Dan: How do you view the prospects for the revival of socialist movements in the 21st century and what do you see as the conditions for such a revival, both in the West and in the Third World?
"Eric: I don't see much prospect of a revival of the classical socialist and communist movements of the 20th century.
In the West, their basic constituency, the industrial working class, which they saw as the main agent of social change, could no longer play this role even if labour movements wanted to.
"Their basic form of political action and mobilisation, the mass-membership party of the social-democratic type and the vanguard party of the Leninist type, have not survived the old century.
"What survives of such movements in the West must work as part of new, wider political and social movements and find new forms of action, notably transnational ones.
"Some such movements are coming into being, generally as a succession of ad hoc campaigns, but, as yet, they show no signs of being capable of changing society.

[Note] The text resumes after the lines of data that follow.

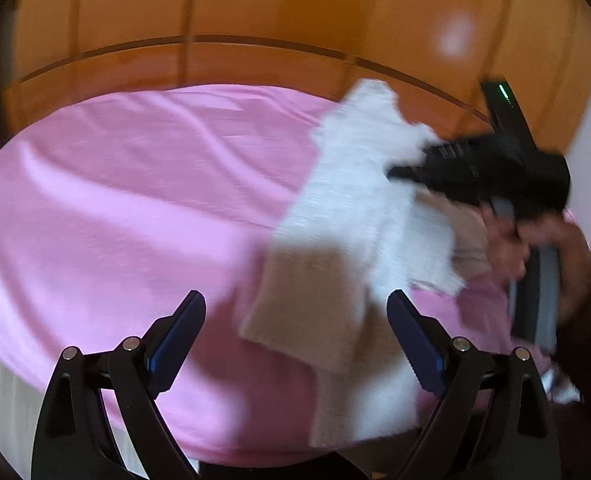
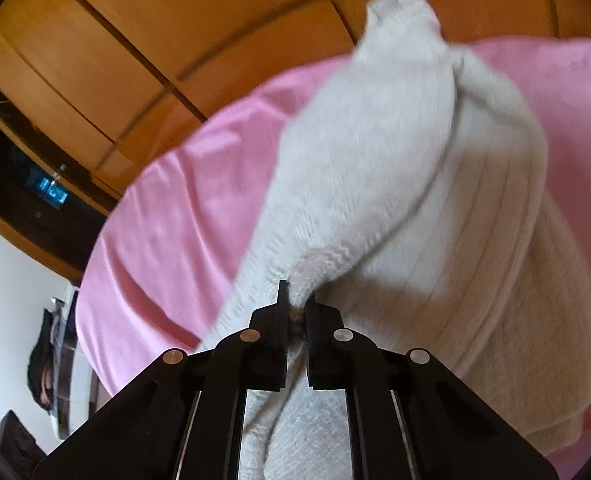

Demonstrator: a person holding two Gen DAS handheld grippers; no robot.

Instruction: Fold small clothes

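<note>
A cream knitted sweater (image 1: 359,208) hangs over the pink bed sheet (image 1: 135,200), lifted at its upper right. My right gripper (image 1: 407,172) is shut on a pinched fold of it; in the right wrist view the gripper (image 2: 297,312) clamps the knit, and the sweater (image 2: 395,184) drapes away from the jaws toward the sheet (image 2: 175,216). My left gripper (image 1: 295,312) is open and empty, its blue-padded fingers (image 1: 179,336) spread just in front of the sweater's lower hem, above the sheet.
Orange wooden wardrobe doors (image 1: 255,12) stand behind the bed. A dark shelf with a small lit display (image 2: 51,192) is at the left in the right wrist view. The bed's front edge runs near the left gripper.
</note>
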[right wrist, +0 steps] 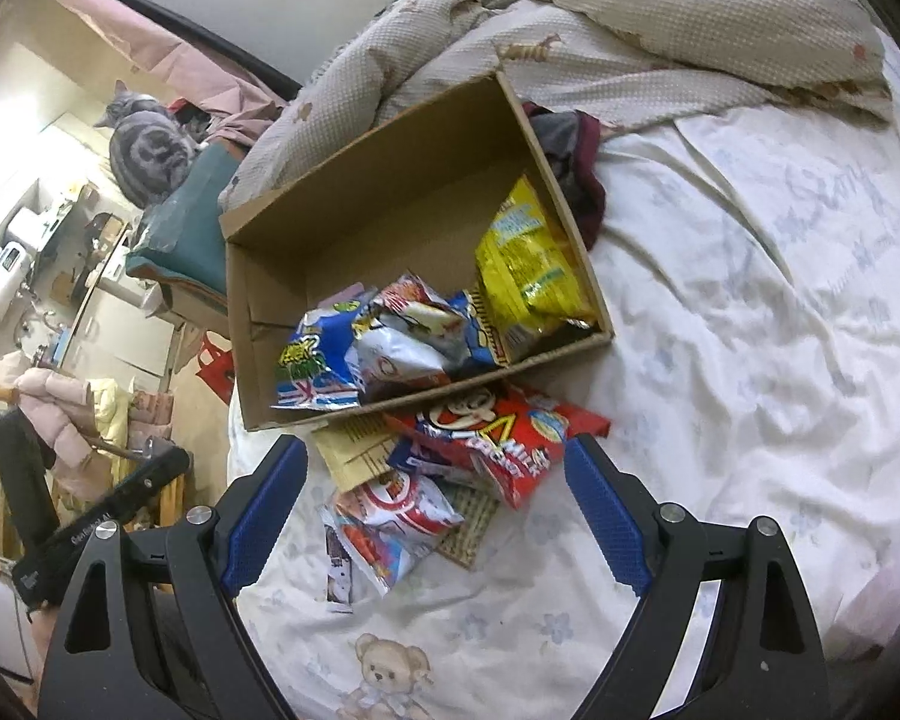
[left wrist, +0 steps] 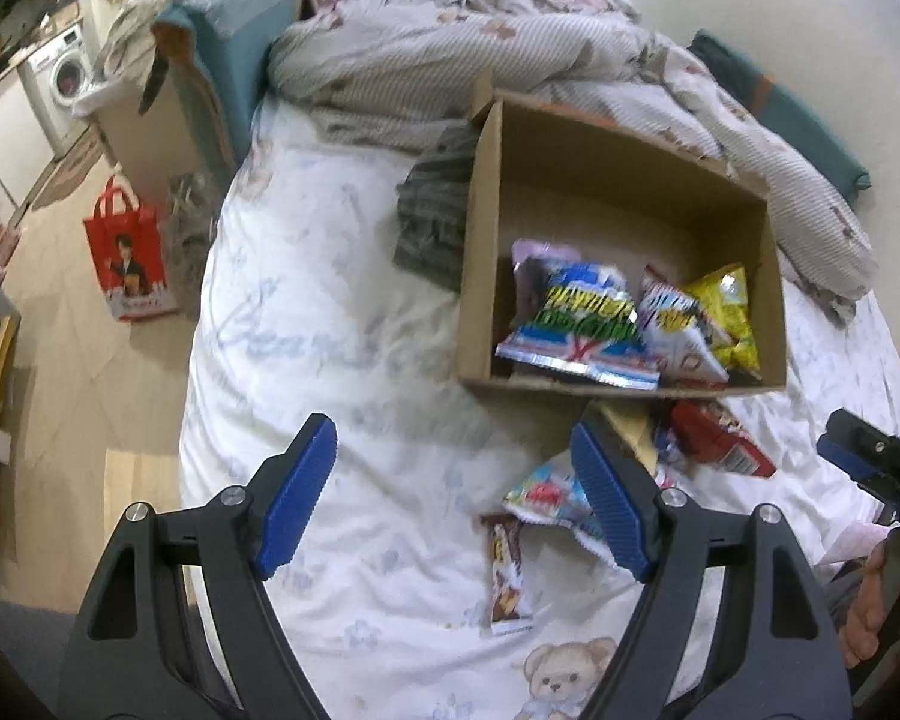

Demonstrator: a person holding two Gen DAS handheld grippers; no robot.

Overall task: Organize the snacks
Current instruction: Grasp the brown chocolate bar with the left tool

"At the same time, the idea of socialism as a 100 per cent publicly planned collective economy has not survived the end of 'really existing socialism' and will not return.
"Twenty-first-century socialism will be an economy combining the public and private, non-market and market elements, but one whose object is not maximising economic growth and profit but the survival of the planet and the reconstruction of a human society battered and increasingly disintegrating under the impact of the past half-century of capitalist development. How this is to be achieved is the big question for this century's socialists."